*** Opening Given records ***
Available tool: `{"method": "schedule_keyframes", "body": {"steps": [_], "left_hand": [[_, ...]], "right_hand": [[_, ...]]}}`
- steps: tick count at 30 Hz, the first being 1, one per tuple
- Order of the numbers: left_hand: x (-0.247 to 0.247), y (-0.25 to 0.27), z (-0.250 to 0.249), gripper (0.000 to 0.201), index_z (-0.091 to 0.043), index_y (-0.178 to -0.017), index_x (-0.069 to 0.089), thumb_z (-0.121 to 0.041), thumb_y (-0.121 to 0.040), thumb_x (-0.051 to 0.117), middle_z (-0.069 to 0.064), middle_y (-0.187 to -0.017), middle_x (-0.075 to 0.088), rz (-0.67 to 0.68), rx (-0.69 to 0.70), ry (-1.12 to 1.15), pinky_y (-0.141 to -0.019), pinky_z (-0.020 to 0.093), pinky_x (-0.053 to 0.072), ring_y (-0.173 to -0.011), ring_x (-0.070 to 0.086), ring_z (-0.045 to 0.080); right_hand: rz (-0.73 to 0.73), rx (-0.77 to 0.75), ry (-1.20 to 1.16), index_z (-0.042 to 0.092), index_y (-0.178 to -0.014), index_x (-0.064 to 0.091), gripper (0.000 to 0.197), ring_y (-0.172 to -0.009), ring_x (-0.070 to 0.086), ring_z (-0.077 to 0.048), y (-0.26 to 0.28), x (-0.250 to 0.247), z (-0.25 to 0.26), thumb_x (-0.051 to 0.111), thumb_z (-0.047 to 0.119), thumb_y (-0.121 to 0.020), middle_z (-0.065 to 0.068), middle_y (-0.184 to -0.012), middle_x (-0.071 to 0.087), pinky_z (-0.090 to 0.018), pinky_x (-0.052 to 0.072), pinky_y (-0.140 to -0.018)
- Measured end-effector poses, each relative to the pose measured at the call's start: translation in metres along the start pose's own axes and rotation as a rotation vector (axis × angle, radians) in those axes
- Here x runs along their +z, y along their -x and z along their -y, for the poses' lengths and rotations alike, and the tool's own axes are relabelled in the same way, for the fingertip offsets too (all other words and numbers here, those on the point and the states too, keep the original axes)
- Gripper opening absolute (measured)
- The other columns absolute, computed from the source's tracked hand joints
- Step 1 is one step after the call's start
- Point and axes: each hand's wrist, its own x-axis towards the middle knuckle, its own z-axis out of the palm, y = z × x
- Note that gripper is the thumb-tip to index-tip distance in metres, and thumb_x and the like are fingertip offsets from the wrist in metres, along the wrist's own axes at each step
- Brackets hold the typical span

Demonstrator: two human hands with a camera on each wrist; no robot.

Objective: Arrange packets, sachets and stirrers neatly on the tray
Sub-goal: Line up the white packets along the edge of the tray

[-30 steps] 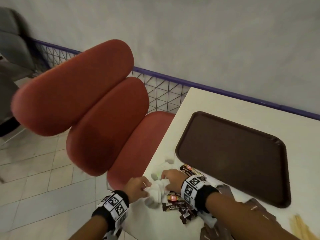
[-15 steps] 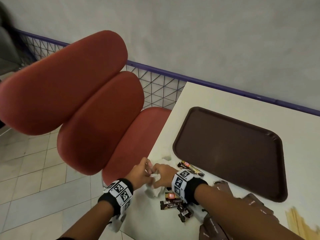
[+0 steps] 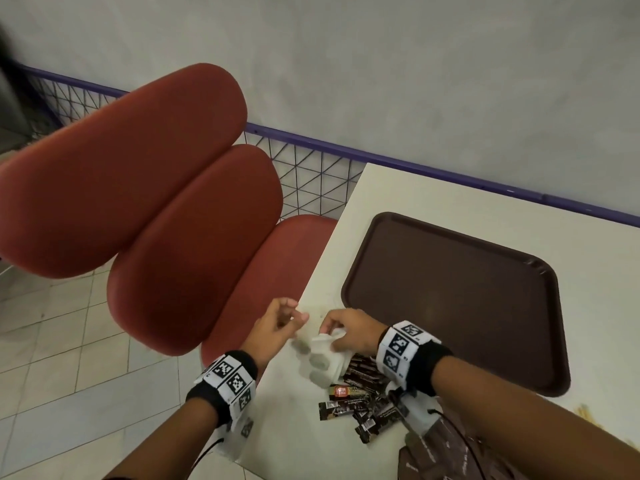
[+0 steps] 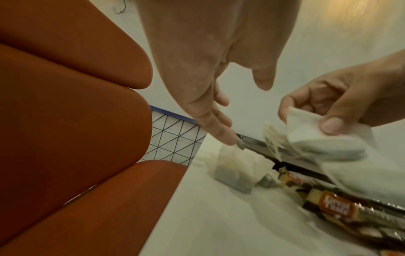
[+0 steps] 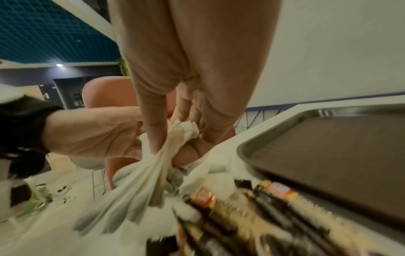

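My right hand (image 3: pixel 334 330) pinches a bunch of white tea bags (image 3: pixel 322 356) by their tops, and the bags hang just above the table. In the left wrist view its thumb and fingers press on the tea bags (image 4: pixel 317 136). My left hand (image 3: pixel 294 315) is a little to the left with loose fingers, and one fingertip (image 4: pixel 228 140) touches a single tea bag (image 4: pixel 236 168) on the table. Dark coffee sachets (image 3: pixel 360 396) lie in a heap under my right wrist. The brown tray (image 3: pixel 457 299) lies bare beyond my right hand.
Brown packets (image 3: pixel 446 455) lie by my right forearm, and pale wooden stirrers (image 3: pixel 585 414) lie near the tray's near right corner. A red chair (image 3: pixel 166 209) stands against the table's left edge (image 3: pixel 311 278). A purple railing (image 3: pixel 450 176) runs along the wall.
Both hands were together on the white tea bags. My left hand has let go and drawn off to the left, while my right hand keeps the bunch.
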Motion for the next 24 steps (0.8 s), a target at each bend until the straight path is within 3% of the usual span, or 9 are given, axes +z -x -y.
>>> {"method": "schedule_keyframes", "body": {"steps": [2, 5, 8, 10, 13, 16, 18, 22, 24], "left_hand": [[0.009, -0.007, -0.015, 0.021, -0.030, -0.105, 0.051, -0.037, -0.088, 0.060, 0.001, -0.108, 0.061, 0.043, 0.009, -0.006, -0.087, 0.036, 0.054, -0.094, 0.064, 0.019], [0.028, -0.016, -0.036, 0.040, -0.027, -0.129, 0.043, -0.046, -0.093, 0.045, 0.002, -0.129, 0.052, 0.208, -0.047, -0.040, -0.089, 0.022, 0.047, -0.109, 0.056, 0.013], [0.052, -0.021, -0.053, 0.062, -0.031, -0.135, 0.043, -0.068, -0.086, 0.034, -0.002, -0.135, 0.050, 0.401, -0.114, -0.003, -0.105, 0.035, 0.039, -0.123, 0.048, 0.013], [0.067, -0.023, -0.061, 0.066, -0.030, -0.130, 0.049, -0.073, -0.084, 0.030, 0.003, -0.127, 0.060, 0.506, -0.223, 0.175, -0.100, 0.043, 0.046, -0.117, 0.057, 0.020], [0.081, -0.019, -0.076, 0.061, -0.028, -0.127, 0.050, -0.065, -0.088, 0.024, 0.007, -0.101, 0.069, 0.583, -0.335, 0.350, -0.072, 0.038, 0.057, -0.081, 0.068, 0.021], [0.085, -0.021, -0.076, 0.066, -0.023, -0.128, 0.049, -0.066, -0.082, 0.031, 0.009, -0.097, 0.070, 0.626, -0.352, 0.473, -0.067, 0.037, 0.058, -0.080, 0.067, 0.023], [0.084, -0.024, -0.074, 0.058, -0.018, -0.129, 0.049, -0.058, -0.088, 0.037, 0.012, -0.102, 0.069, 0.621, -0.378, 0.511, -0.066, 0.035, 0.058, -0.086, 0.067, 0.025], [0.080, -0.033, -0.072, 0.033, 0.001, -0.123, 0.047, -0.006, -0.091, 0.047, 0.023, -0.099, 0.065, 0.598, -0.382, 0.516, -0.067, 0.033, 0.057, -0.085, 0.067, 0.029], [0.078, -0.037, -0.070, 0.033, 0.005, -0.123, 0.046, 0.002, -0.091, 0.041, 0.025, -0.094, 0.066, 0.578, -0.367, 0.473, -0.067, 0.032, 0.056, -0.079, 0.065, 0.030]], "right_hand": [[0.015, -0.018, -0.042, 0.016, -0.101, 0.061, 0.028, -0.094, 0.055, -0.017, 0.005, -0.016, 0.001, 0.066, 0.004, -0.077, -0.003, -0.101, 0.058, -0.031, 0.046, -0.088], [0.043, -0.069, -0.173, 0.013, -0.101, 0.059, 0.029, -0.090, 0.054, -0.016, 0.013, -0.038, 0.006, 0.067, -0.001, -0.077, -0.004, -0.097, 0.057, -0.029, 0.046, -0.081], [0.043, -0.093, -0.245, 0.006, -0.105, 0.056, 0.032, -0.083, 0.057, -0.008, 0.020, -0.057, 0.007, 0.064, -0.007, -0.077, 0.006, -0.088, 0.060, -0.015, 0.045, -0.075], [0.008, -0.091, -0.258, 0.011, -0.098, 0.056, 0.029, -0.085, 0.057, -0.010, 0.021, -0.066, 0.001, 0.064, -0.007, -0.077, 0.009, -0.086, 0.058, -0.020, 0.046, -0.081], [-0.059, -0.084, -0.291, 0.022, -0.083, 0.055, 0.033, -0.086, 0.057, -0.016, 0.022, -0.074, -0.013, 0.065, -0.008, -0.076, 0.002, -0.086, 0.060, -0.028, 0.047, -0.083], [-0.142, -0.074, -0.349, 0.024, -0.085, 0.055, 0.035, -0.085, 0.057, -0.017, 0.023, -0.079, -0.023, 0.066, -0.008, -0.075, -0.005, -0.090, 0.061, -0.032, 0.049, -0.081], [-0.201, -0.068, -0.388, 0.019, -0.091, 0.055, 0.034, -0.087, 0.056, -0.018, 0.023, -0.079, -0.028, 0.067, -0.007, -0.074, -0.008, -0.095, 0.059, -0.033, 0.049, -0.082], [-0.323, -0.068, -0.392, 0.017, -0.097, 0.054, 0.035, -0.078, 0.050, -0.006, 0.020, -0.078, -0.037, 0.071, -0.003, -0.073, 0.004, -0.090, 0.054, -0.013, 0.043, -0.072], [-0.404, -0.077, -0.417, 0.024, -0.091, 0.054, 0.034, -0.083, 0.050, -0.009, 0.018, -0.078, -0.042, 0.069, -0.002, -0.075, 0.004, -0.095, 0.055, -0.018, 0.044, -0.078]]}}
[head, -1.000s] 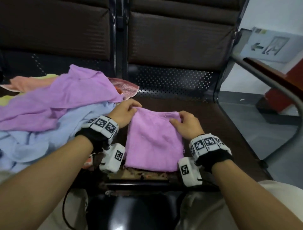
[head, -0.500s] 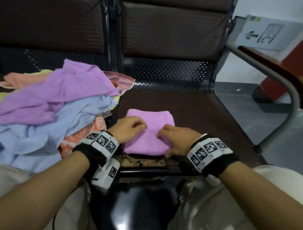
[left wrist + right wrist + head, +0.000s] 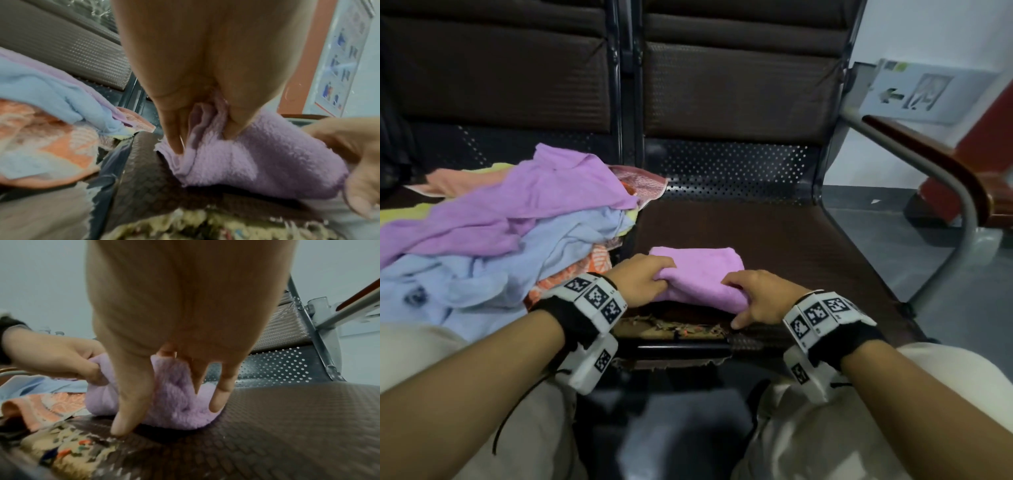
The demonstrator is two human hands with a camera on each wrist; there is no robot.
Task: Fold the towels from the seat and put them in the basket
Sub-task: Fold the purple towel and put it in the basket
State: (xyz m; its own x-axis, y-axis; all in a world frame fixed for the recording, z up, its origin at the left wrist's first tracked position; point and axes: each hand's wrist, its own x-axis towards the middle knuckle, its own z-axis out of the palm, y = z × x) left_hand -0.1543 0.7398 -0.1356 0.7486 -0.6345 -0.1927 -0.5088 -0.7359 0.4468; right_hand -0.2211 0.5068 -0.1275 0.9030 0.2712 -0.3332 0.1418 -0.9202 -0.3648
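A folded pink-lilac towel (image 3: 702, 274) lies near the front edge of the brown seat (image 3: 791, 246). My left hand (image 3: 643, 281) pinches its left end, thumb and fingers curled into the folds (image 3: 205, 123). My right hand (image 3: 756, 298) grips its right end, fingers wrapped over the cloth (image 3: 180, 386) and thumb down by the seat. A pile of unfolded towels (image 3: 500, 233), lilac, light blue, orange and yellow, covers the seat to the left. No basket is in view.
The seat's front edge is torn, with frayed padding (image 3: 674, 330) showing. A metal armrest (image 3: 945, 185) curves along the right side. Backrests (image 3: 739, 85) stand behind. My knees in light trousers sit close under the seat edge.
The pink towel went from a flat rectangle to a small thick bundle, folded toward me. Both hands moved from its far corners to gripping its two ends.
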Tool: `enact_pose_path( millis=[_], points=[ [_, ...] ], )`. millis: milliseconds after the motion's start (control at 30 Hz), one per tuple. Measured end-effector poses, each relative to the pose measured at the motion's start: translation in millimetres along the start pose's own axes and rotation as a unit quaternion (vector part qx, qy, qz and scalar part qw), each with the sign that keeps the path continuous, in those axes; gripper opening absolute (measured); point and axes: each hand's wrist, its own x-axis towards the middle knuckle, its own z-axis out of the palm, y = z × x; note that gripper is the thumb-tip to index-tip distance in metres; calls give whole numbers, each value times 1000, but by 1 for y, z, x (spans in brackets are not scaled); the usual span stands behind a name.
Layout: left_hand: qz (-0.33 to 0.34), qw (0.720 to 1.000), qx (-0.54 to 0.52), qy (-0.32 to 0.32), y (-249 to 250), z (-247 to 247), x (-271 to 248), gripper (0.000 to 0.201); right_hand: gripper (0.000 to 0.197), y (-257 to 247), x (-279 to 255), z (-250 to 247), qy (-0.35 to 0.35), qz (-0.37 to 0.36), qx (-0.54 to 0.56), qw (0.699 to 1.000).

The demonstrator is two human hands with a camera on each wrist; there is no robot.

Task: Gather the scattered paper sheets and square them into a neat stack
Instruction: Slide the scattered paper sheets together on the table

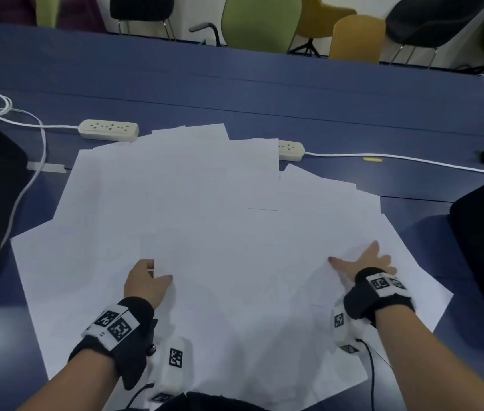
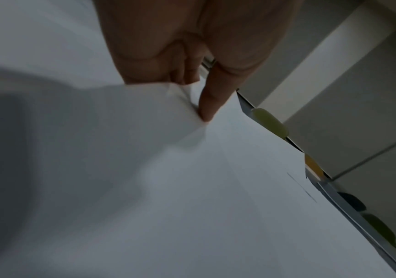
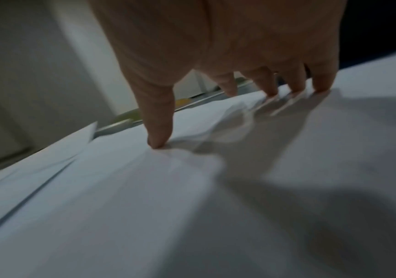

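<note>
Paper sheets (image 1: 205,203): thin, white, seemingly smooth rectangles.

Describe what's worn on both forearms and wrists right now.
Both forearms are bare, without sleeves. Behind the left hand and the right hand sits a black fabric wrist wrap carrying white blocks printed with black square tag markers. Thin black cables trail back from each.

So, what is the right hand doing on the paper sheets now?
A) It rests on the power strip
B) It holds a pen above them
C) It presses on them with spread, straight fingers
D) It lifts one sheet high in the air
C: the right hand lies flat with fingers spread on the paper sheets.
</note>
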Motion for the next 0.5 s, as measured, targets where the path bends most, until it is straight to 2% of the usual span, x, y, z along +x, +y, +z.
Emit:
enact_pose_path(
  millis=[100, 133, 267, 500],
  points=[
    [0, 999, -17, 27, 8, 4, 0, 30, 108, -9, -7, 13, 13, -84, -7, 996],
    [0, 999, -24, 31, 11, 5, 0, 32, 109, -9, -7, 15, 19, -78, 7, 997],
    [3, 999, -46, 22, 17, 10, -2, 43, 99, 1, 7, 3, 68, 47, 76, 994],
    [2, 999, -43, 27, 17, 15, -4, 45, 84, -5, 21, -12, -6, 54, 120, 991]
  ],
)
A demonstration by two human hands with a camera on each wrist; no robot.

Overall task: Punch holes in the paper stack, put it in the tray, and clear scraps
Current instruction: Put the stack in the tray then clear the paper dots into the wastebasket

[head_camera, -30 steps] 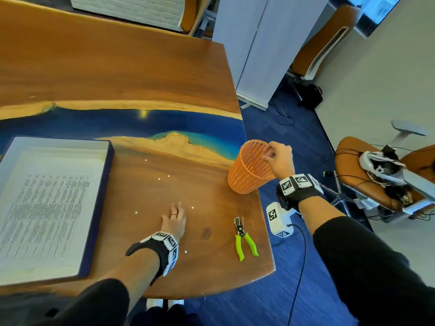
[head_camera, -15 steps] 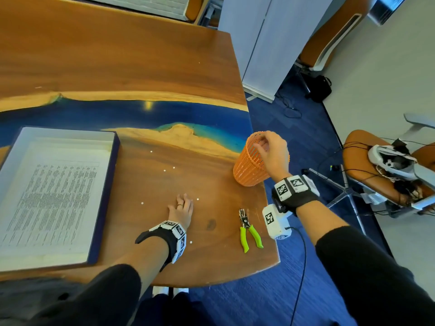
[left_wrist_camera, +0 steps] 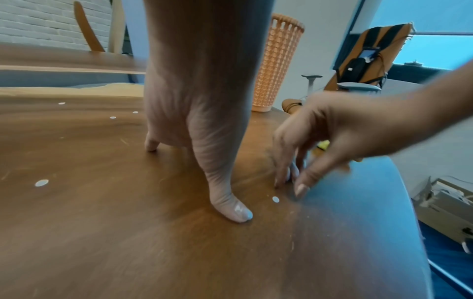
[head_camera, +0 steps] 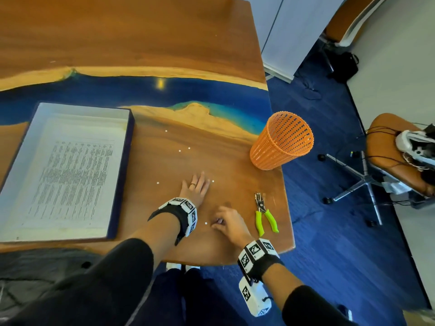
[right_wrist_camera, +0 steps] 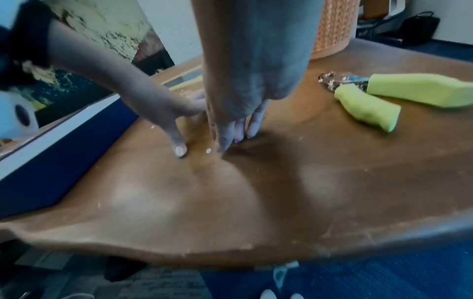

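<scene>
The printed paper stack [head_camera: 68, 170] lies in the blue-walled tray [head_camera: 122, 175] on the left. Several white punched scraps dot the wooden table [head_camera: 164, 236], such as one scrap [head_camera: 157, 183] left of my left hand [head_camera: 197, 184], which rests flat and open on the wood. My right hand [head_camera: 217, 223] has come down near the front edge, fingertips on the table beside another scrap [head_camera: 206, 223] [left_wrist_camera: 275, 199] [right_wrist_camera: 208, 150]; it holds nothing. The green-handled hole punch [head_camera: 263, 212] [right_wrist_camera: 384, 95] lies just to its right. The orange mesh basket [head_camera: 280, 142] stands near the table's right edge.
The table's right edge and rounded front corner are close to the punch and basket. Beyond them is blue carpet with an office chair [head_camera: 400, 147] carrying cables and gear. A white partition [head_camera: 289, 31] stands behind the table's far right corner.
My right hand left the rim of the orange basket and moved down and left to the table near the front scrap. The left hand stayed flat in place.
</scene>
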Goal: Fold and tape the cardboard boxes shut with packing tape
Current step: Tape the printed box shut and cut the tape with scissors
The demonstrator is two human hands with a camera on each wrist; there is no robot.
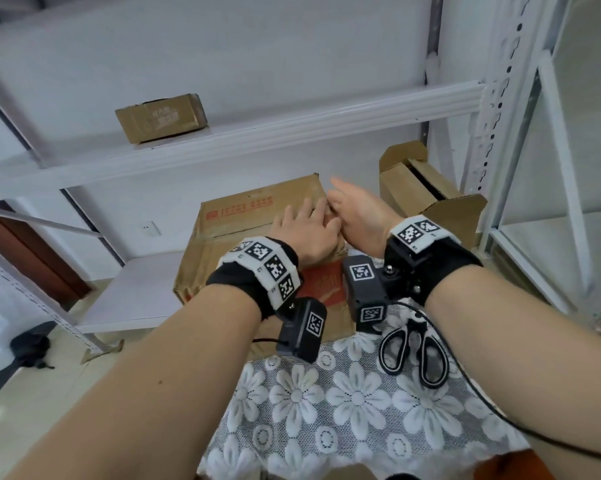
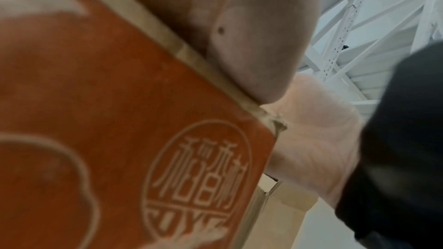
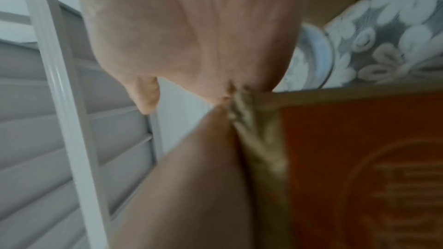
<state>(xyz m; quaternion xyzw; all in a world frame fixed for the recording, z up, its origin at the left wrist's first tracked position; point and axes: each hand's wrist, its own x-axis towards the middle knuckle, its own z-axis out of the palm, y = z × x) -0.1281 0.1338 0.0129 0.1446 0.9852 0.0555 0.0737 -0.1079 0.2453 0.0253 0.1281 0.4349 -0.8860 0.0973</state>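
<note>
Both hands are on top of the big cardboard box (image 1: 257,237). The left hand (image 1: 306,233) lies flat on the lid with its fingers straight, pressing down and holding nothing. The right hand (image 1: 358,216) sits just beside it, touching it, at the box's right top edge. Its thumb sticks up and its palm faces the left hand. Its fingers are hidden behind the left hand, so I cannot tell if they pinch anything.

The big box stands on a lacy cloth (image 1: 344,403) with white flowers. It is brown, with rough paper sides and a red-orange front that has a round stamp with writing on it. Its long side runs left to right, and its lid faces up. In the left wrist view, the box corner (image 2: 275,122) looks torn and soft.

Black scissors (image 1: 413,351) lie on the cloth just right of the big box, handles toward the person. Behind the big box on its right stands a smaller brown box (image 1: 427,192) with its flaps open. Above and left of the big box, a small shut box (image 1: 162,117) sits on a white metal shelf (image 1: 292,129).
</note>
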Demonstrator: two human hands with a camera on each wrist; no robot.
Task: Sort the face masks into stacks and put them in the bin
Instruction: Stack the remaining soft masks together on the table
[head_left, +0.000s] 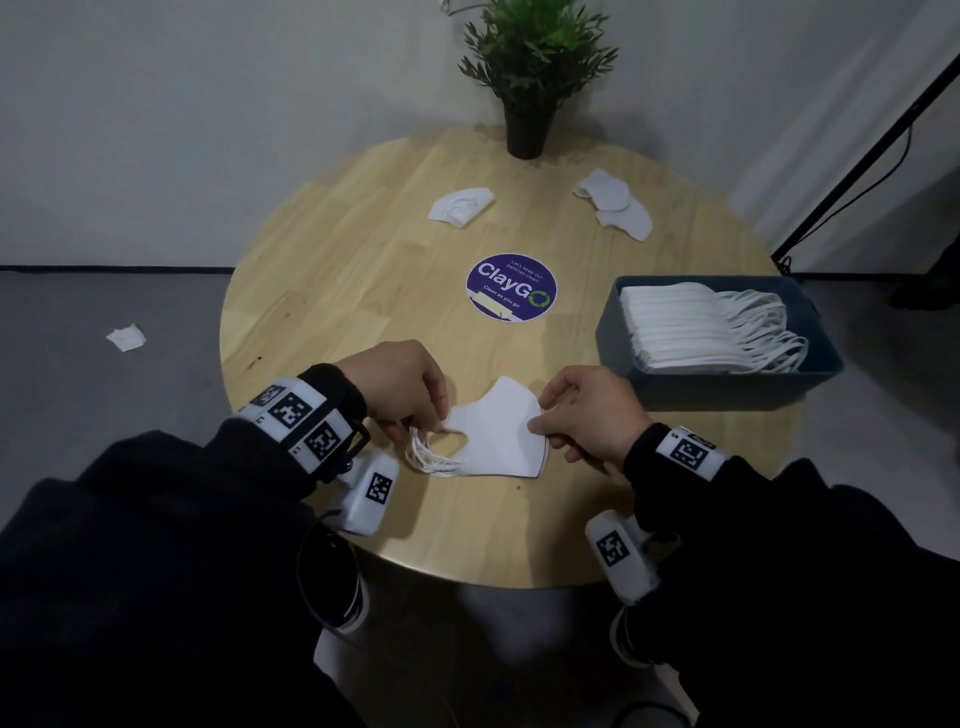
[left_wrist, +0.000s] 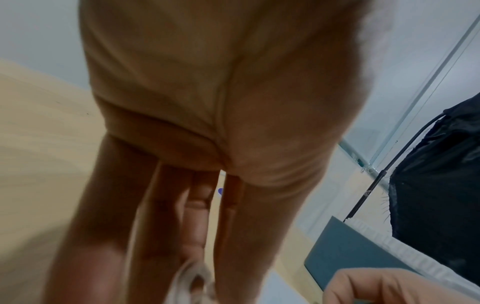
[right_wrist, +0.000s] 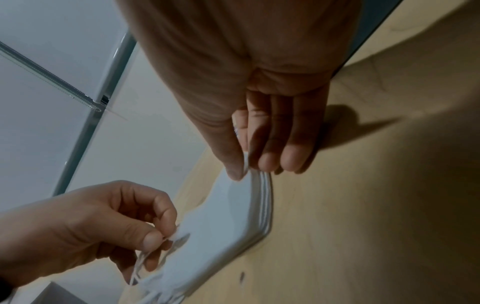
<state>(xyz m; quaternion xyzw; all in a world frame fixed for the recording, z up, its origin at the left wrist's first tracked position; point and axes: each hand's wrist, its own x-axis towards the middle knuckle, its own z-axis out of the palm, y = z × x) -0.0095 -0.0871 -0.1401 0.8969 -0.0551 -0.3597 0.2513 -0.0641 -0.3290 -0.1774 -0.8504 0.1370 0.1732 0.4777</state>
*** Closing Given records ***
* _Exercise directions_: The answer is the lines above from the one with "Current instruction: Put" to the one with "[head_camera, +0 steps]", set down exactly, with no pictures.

* _Output for this exercise_:
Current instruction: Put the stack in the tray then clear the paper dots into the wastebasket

[head_camera, -30 steps] 
[head_camera, -15 steps] 
[left_wrist_camera, +0 steps] 
[head_camera, +0 steps] 

This answer is now finished.